(YOUR GOAL) Only some lines are wanted: please transcribe exactly those from the one containing "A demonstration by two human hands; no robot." through the end of the data, pictures excluded.

(SUPPLIED MATERIAL)
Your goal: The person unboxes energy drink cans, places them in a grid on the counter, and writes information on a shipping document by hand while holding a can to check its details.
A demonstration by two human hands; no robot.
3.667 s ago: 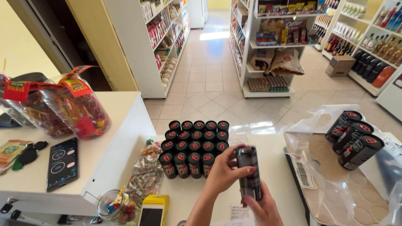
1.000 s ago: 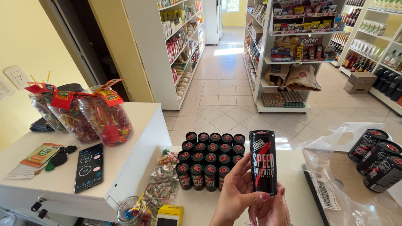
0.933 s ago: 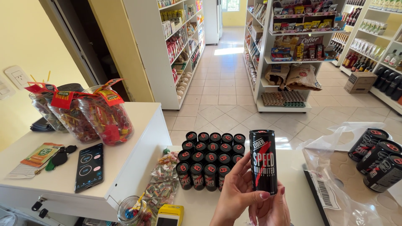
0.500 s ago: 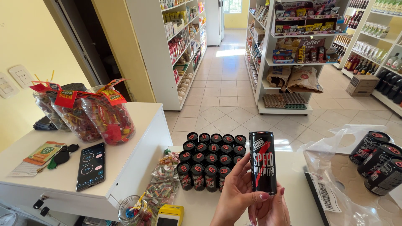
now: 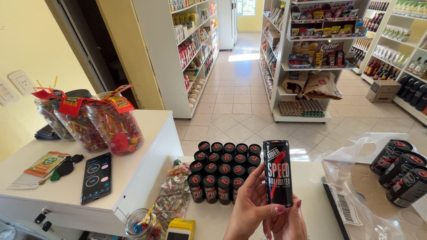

(RESPONSE)
A demonstration by two human hands; no robot.
3.667 s ago: 
1.000 s ago: 
0.933 s ago: 
0.500 s ago: 
now: 

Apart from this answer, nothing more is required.